● **TASK BRIEF**:
Scan the entries below for the word "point" and copy every line in which it occurs.

● **DATA PROVIDED**:
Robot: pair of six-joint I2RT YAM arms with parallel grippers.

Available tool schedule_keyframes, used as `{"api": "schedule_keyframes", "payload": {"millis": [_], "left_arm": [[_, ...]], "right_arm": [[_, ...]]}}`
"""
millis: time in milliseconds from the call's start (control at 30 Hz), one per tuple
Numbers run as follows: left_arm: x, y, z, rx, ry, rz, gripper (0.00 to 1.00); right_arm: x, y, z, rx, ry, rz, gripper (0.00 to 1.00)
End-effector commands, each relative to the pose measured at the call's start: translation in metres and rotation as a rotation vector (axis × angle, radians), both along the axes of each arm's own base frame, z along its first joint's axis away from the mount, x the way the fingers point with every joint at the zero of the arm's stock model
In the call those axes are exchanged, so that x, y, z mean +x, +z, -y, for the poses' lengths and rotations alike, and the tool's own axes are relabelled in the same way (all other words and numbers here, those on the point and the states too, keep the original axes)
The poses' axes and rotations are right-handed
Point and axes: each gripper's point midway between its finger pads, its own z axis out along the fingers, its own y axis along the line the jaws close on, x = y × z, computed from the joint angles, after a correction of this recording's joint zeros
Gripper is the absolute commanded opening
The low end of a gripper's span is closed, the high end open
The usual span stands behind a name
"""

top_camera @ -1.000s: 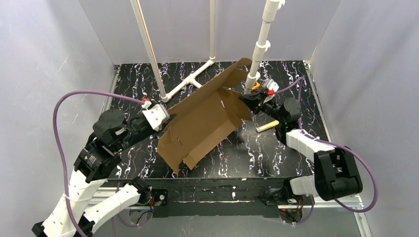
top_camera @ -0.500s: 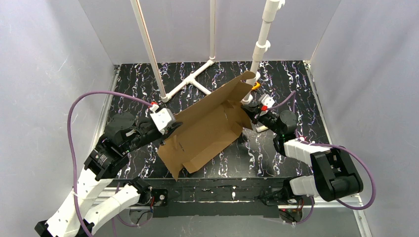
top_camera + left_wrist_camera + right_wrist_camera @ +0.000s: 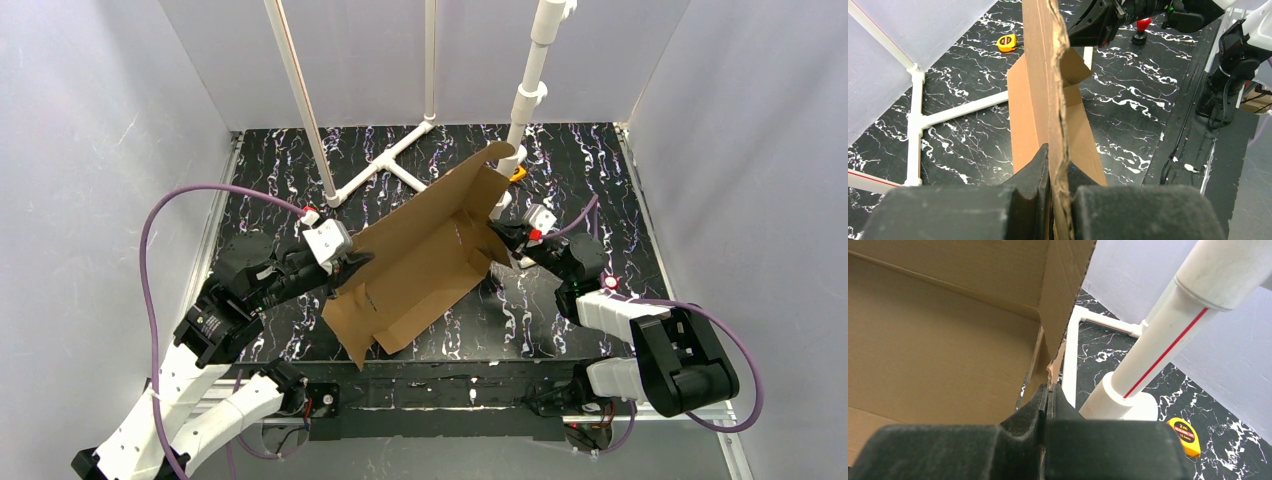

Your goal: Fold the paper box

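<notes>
Cardboard paper box (image 3: 420, 262): left gripper (image 3: 350, 264), right gripper (image 3: 496, 230) pinch opposite edges; pipe (image 3: 522, 105) close by.

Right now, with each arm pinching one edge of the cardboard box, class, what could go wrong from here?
1. The left tool and right tool each pinch only a thin edge of the paper box; it could slip or twist.
2. The cardboard looks frayed beside the right tool, so pulling may tear it.
3. The raised far flap stands close to the white pipe post; swinging that way could snag it.
</notes>
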Motion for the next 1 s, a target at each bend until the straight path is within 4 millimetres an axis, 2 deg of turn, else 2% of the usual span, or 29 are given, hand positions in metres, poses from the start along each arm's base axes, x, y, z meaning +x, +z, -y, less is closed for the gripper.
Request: {"api": "schedule_keyframes", "payload": {"millis": [0, 167, 367, 467, 667, 967], "left_arm": [[-0.008, 0.002, 0.006, -0.034, -0.041, -0.028, 0.00], [-0.009, 0.000, 0.006, -0.041, -0.034, -0.044, 0.00], [-0.015, 0.010, 0.003, -0.078, -0.037, -0.015, 0.00], [-0.018, 0.011, 0.000, -0.087, -0.036, -0.004, 0.00], [-0.017, 0.003, -0.002, -0.065, -0.026, -0.021, 0.00], [-0.012, 0.008, 0.003, -0.055, -0.032, -0.035, 0.00]], "right_arm": [[-0.016, 0.004, -0.009, -0.015, 0.083, 0.057, 0.06], [-0.020, -0.001, -0.010, -0.028, 0.097, 0.048, 0.08], [-0.003, -0.015, -0.004, -0.069, 0.024, -0.018, 0.10], [0.000, -0.018, -0.003, -0.072, 0.018, -0.037, 0.10], [-0.006, -0.011, -0.007, -0.052, 0.051, -0.023, 0.10], [-0.025, -0.001, -0.019, -0.022, 0.168, -0.016, 0.08]]}}
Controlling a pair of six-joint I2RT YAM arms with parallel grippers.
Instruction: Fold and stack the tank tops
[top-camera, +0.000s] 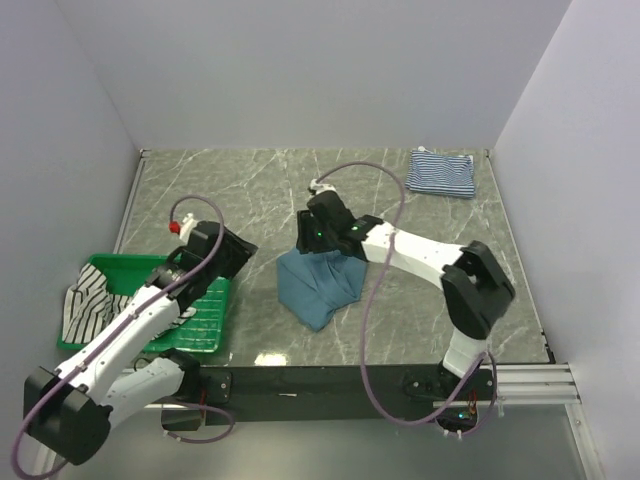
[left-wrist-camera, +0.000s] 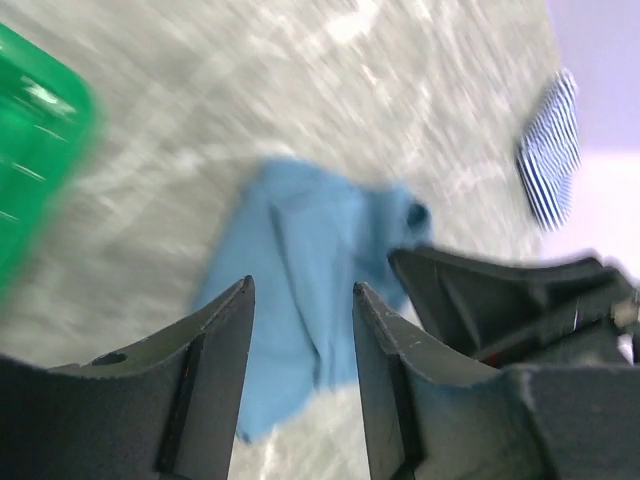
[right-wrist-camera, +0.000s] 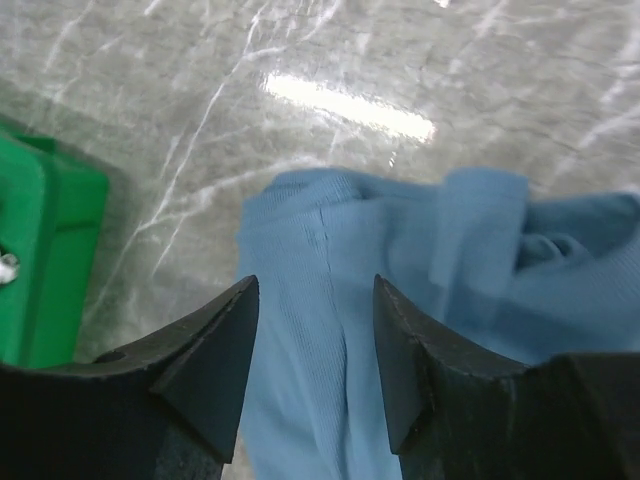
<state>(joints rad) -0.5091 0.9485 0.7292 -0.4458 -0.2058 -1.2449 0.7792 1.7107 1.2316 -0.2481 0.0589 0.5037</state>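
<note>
A plain teal tank top lies crumpled on the marble table near its middle. My right gripper hangs over the teal top's far edge; in the right wrist view its jaws are open, astride a fold of the teal cloth. My left gripper is to the left of the teal top, open with nothing between its fingers, and the teal cloth lies beyond them. A folded navy-and-white striped tank top rests at the back right. A black-and-white striped tank top hangs over the basket's left side.
A green plastic basket stands at the table's front left, under my left arm. It also shows at the left edge in the left wrist view as the basket and in the right wrist view as the basket. White walls enclose the table.
</note>
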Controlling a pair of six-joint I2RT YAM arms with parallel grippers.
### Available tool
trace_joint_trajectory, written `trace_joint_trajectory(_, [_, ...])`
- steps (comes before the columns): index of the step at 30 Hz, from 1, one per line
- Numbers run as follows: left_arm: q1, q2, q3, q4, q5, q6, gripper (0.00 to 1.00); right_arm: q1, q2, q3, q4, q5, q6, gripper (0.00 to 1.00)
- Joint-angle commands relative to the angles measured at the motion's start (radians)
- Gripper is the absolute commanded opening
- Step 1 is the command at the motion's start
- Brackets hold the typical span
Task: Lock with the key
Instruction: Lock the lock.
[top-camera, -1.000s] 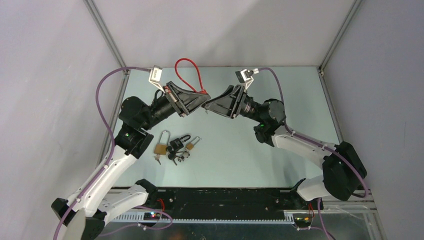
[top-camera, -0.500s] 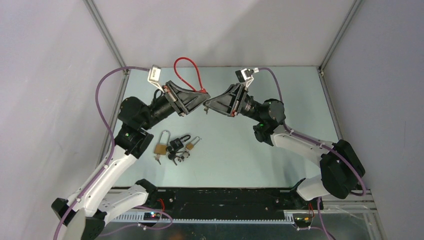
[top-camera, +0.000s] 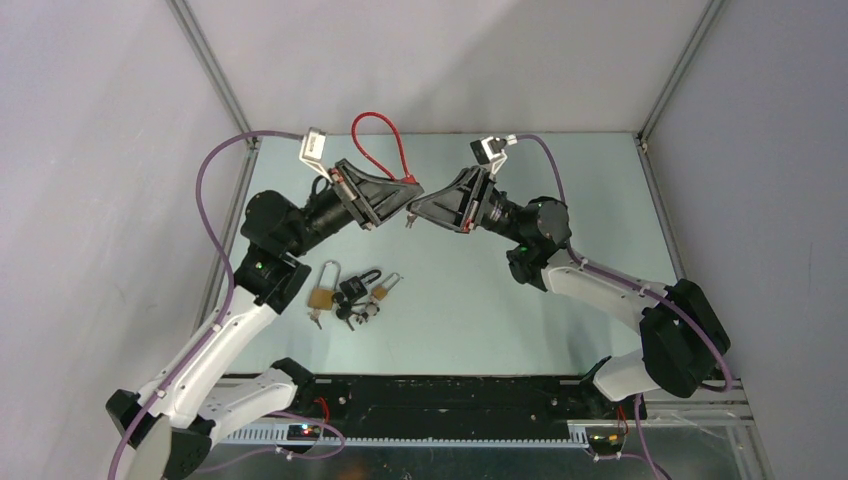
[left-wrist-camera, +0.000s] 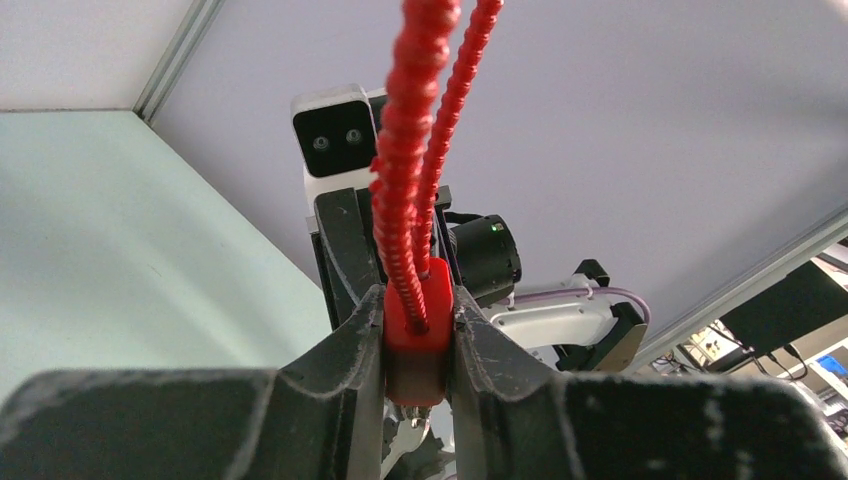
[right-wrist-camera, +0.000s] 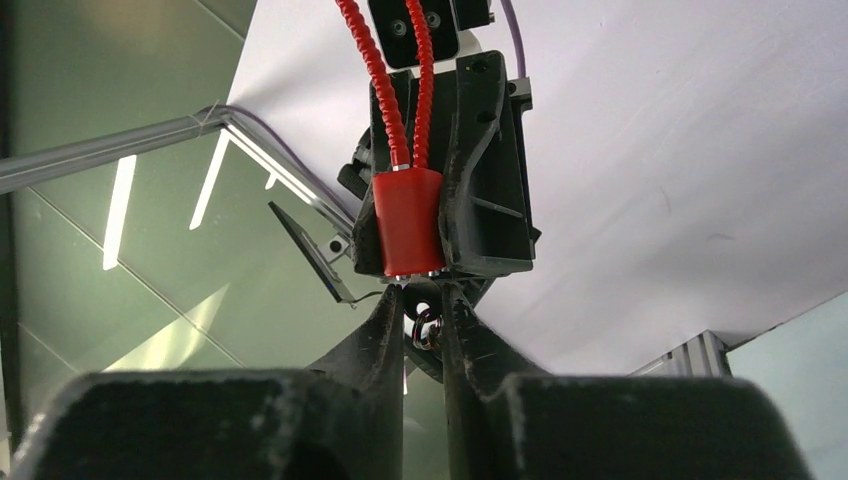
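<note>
Padlock (top-camera: 407, 184) with a red block body and a looped red cable shackle sits in mid-air above the far half of the table, between the two arms, with its cable arching up and back toward the rear wall. The left gripper (top-camera: 404, 196) is closed on the red body. In the left wrist view both black fingers press flat against its sides.

The right gripper (top-camera: 414, 209) meets it nose to nose from the other side. Its fingers are drawn in to a narrow gap on the key (top-camera: 410, 222) that hangs out of the lock's underside. In the right wrist view a small metal ring shows between the fingertips, just below the lock body.

The table (top-camera: 570, 180) is a plain, pale green sheet. On its near left part lies a small cluster of other locks, well apart from the held one: a brass padlock (top-camera: 321, 297) with a tall shackle, a black padlock (top-camera: 353, 286) beside it, a smaller brass one (top-camera: 380, 293), and loose keys (top-camera: 352, 314) touching them.

Pale grey walls (top-camera: 450, 60) close the cell on three sides, with aluminium posts (top-camera: 212, 70) in the rear corners. Purple cables (top-camera: 204, 190) curve from the arms to the wrist cameras, and a black rail (top-camera: 450, 395) runs along the near edge between the arm bases.
</note>
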Motion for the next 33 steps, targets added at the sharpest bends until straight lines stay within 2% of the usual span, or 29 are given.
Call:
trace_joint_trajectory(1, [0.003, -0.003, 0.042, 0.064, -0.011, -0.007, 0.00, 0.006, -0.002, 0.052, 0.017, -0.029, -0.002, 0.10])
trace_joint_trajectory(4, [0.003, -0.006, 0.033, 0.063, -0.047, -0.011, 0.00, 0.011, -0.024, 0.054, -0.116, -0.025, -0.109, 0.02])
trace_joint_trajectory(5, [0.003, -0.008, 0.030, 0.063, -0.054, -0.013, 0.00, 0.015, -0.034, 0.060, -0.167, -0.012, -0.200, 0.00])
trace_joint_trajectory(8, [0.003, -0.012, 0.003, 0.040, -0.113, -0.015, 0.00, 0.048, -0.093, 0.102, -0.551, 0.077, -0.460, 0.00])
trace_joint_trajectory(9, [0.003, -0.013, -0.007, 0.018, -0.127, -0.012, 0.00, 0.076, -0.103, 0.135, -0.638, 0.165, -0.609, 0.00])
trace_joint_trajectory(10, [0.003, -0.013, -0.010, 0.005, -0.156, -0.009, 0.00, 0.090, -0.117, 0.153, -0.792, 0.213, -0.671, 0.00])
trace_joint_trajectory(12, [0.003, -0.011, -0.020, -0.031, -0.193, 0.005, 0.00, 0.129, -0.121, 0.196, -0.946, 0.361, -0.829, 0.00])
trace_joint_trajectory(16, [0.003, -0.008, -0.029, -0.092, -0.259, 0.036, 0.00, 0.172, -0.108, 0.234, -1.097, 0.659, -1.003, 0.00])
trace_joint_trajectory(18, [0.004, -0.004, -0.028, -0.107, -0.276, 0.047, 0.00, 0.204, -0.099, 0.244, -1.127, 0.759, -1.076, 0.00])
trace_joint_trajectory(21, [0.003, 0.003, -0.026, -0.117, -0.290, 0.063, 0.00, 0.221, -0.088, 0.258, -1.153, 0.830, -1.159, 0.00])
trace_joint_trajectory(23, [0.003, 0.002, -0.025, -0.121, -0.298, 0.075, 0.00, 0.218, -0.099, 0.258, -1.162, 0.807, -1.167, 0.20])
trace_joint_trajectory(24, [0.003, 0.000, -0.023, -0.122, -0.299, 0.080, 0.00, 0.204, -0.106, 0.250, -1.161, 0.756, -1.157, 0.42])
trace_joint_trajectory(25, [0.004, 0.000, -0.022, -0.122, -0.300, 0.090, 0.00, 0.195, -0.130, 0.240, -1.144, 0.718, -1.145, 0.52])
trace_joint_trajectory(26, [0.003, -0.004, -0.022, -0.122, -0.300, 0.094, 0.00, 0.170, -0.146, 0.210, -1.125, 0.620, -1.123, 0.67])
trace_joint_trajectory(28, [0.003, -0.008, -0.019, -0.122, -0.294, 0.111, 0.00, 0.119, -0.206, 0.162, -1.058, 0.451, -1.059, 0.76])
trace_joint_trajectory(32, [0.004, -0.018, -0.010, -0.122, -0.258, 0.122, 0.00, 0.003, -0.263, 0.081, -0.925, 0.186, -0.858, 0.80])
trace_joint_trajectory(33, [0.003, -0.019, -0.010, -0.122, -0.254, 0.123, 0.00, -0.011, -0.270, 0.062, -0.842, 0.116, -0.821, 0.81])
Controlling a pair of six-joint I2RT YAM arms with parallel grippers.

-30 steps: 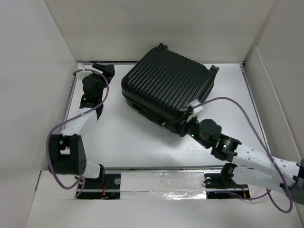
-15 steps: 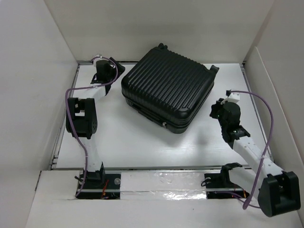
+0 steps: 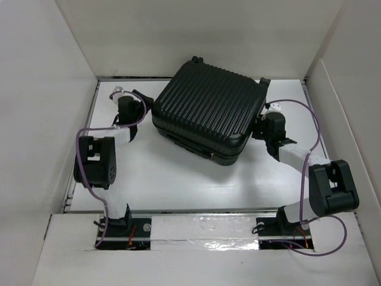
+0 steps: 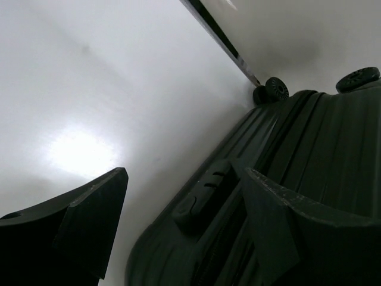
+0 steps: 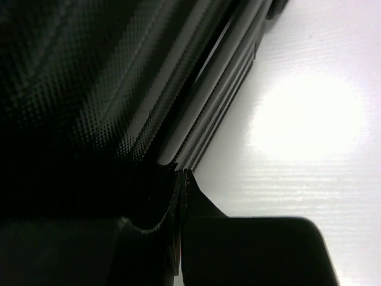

● **REPLY TO THE TASK**:
End-effector commands, each relative to the pose measured at the call's start: translation in metres and rotation as a rotation vector (axis × angle, radians), both along the axes of each arm's own base frame, z along its first joint's axis away from the mount, x the way the fingers point with every joint at the zero of the arm's stock model
In the call those axes are exchanged, so that x, y, z mean +x, +z, -y, for the poses' lengths and rotations alike, and the tool's own axes are relabelled in the same way (all other words and numbers here, those on the point and the states too, keep the original axes)
Point and axes: each gripper's point midway between its finger pads, its own z axis out along the fingers, its own y axis along the line the jaws close on, x = y × z, computed from the joint angles, after a correction of this recording's joint zeros

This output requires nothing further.